Drilling Down Into The Power10 Chip Architecture - IT Jungle

kuaciasing.blogspot.com

August 24, 2020 Timothy Prickett Morgan

Last week, we told you some general things about the future Power10 chip from IBM based on a roadmap briefing that we got from the IBM tech team ahead of their presentation at the Hot Chips 32 chip conference last week. IBM was gracious enough to let us talk about the Power10 chip generally before that presentation, because we have a Monday morning deadline no matter what. And this week, we can drill down into the Power10 architectural details a bit more.

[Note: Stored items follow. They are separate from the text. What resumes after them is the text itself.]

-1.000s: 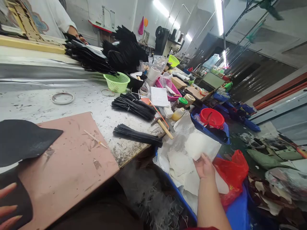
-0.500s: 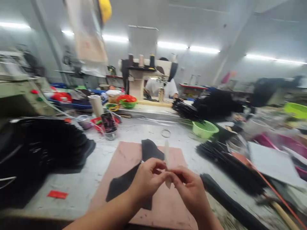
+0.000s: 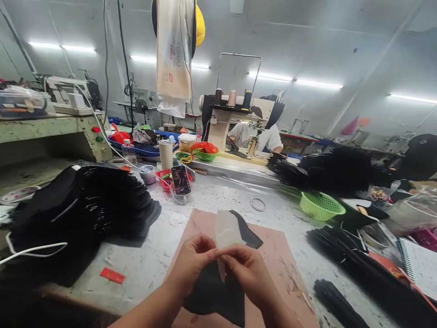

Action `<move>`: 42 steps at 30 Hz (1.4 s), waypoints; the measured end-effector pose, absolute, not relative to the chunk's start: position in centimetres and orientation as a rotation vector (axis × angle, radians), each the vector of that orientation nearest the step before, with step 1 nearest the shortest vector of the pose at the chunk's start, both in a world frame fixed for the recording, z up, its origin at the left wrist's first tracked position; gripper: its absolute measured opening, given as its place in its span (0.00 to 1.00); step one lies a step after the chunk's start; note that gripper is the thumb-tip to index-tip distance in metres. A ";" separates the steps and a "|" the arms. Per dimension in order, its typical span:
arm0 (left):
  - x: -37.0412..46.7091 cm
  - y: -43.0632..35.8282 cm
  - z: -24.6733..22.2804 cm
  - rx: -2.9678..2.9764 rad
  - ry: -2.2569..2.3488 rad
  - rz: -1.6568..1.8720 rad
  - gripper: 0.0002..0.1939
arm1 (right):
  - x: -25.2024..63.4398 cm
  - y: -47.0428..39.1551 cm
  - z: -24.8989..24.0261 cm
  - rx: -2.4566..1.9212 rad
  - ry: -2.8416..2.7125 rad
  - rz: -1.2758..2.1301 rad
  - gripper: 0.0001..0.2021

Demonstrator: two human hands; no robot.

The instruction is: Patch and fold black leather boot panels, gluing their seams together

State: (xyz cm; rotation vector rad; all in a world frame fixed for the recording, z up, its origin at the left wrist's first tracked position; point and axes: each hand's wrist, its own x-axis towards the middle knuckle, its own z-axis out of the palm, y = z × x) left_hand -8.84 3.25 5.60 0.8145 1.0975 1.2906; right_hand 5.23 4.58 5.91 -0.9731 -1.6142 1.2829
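Observation:
My left hand [image 3: 195, 260] and my right hand [image 3: 244, 269] meet above a pink board [image 3: 273, 259], fingertips closed in a pinch. Between them they grip a thin whitish, translucent strip [image 3: 227, 228], its broad face turned toward me. A short end of the strip hangs below my fingers. Under my hands lies a black cut piece [image 3: 215, 296] of sheet material, flat on the board. Its far part shows beyond the strip, while my hands and the strip hide its middle.
Stacked black pieces [image 3: 102, 205] fill the left side; more black bundles [image 3: 362, 269] lie right. A phone [image 3: 180, 180] leans in a clear holder. A ring [image 3: 258, 204] and green basket [image 3: 322, 207] stand beyond the board. A person in white [image 3: 268, 139] sits behind a sewing machine [image 3: 218, 123].
The view has swung left and steadied. The whitish strip, seen edge-on before, now shows its broad face over the black piece. Both hands keep their pinch on it.

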 end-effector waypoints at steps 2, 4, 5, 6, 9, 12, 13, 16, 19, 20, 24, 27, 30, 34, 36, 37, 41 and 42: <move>-8.9 3.3 5.3 0.772 1.046 1.274 0.16 | 5.1 4.5 5.8 -0.997 -1.652 1.229 0.10; -9.0 3.4 5.1 0.743 1.008 1.263 0.17 | 5.1 4.4 5.8 -1.015 -1.710 1.133 0.09; -9.0 3.4 5.1 0.737 0.995 1.257 0.17 | 5.1 4.3 5.8 -1.021 -1.738 1.083 0.09; -9.1 3.5 5.1 0.730 0.984 1.250 0.17 | 5.1 4.3 5.8 -1.025 -1.760 1.043 0.08; -9.2 3.5 5.1 0.692 0.965 1.221 0.17 | 5.1 4.3 5.7 -1.037 -1.794 0.999 0.08; -9.3 3.6 5.2 0.658 0.974 1.214 0.15 | 5.0 4.4 5.5 -1.042 -1.811 1.000 0.08; -9.4 3.6 5.2 0.655 0.988 1.219 0.13 | 4.9 4.5 5.4 -1.044 -1.823 0.978 0.08; -9.4 4.0 5.1 0.667 1.061 1.238 0.09 | 4.4 4.6 5.0 -1.073 -1.881 0.762 0.08; -9.2 4.4 4.8 0.676 1.150 1.271 0.07 | 4.2 5.0 4.7 -1.147 -1.895 0.456 0.08; -9.2 4.6 4.7 0.676 1.175 1.281 0.07 | 4.2 5.2 4.7 -1.180 -1.879 0.401 0.07; -9.2 5.3 4.9 0.706 1.243 1.280 0.07 | 5.4 6.6 5.1 -1.298 -1.746 0.534 0.07; -9.6 6.0 5.1 0.774 1.298 1.261 0.07 | 6.7 7.6 5.5 -1.336 -1.633 0.766 0.06; -10.0 6.7 5.1 0.848 1.356 1.233 0.06 | 7.6 8.4 5.8 -1.355 -1.522 0.969 0.06; -10.5 7.7 4.8 0.938 1.426 1.172 0.05 | 8.7 9.3 6.2 -1.378 -1.398 1.142 0.07; -10.8 8.1 4.8 0.981 1.452 1.146 0.05 | 9.5 9.8 6.6 -1.392 -1.349 1.170 0.07; -11.1 8.2 4.7 1.002 1.463 1.137 0.06 | 10.2 10.2 6.7 -1.398 -1.326 1.168 0.08; -13.2 9.1 4.7 1.070 1.517 1.084 0.08 | 13.3 11.6 7.8 -1.423 -1.243 1.108 0.09; -13.9 9.5 4.6 1.086 1.530 1.063 0.09 | 14.0 12.0 8.1 -1.426 -1.233 1.091 0.10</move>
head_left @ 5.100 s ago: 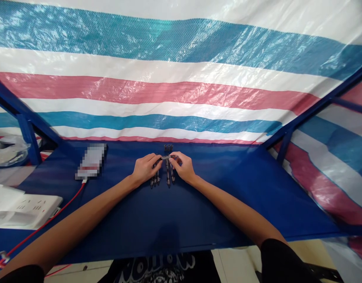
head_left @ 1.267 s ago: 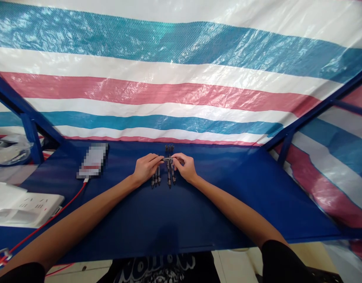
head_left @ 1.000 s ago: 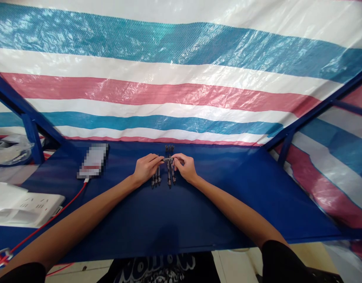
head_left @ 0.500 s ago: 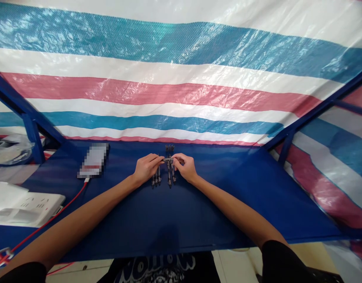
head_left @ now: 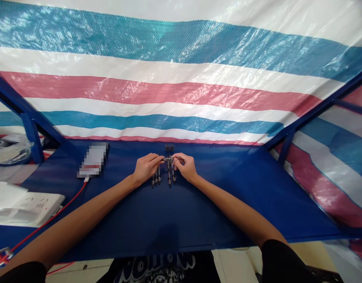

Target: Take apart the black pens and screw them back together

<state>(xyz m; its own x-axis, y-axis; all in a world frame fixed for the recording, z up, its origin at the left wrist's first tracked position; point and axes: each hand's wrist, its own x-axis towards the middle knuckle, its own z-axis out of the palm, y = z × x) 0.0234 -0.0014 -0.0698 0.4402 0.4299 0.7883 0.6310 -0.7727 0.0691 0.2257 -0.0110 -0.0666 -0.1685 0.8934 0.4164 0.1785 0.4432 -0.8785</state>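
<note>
Between my hands is a slim grey pen-like piece (head_left: 168, 159), held roughly level just above the blue table (head_left: 157, 220). My left hand (head_left: 146, 168) pinches its left end, and my right hand (head_left: 185, 167) pinches its right end with thumb and fingertips. Under and beside my left fingers lie several dark pen-like rods (head_left: 156, 180), their upper parts partly hidden. Two more such rods (head_left: 169, 179) lie below the held piece, near my right fingers. Small dark short cylinders (head_left: 169, 147) form a row just behind it.
To the left lies a phone (head_left: 94, 159) with its screen blurred, plugged into a red cable (head_left: 73, 200). A white power strip (head_left: 41, 204) is at the left edge. Striped plastic sheeting (head_left: 169, 92) hangs behind the table, between blue frame bars (head_left: 287, 135).
Almost nothing differs. Both hands keep their pinch on the grey piece in the same place; the view has shifted very slightly.
</note>
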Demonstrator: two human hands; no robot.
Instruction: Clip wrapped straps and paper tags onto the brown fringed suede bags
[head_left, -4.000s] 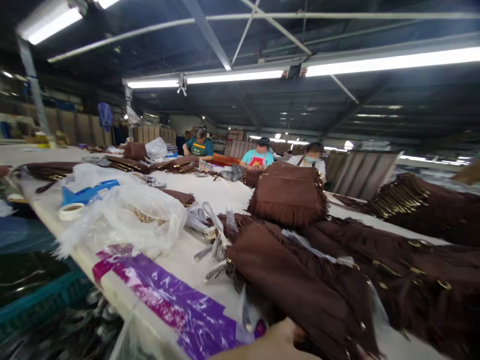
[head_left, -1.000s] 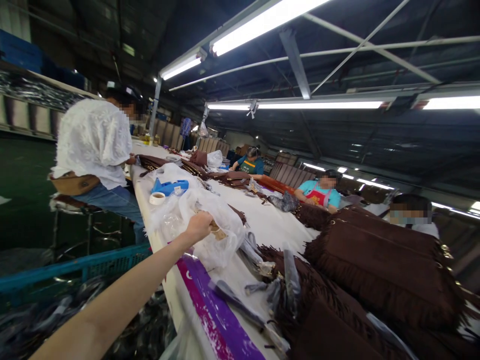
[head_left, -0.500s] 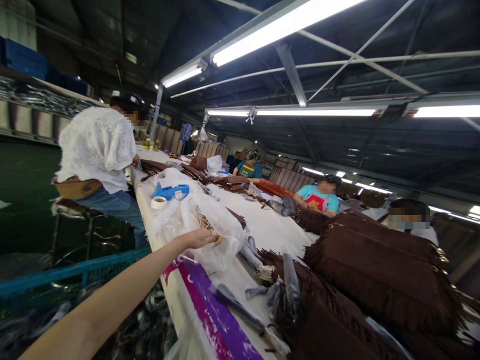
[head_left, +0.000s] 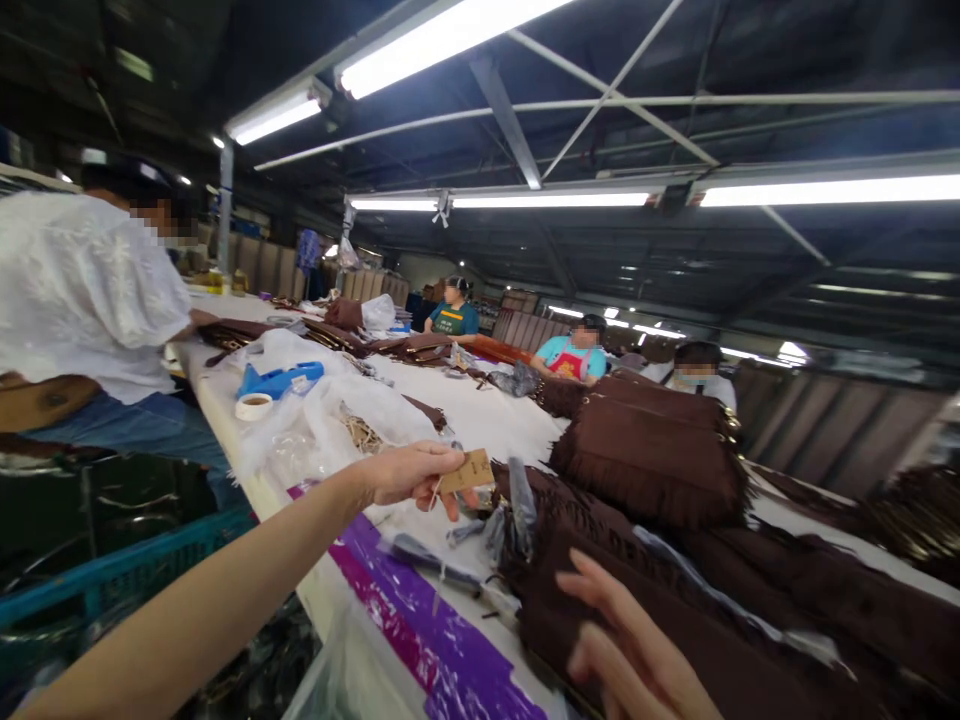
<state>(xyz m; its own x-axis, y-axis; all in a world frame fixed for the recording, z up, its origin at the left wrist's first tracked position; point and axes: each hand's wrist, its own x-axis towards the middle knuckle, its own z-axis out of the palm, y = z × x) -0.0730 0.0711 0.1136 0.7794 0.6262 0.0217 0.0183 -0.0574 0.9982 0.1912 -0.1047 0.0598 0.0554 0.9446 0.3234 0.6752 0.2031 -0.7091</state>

The presentation at Hot Chips was given by William Starke, the chief architect of the Power10 processor who has helped steer several generations of Power chips from IBM (along with many others), and Brian Thompto, the Power10 core architect who was given the job of starting from scratch with the Power10 core with a focus on energy efficiency. A bunch of other Power Systems people have given us insight on the new chip, including Steve Sibley, vice president and offering manager for the Cognitive Systems division. The entire Power10 team needs to be congratulated on creating a fine processor and an even more interesting system architecture. IBM may have its issues, but these people are still among the best in the world. Period. And we know a lot of chipheads, and generally, they are good folk doing the hard job of engineering in a tough environment.

In the next few weeks, we will be peeling off the technology layers of Power10, looking at the processor architecture and design itself, the system designs Power10 engenders, the expected performance of the Power10 chip relative to Power7, Power8, and Power9. And finally, and enthusiastically, we will take a deep look at a new cross-system memory clustering technology that will prove to be pivotal in the use of Power10 processing in clouds and perhaps in all kinds of distributed computing. This last bit is the neat bit – and something we have been ruminating about in recent weeks at The Next Platform without knowing that IBM was in fact working on this. (The pieces were all there, and we felt it in the cosmic ether.) This memory clustering is evolutionary as far as IBM is concerned, being based on shared memory ideas it has had in the AS/400 line as well as supercomputers over the decades, but it is revolutionary as far as the industry is concerned because no one else has anything like this. Or will any time soon.

But this week, let’s get into the Power10 chip itself, which we have nicknamed “Cirrus” because IBM did not give it a cool codename, apparently. (That’s lame, and we are having none of that. So Cirrus it is.)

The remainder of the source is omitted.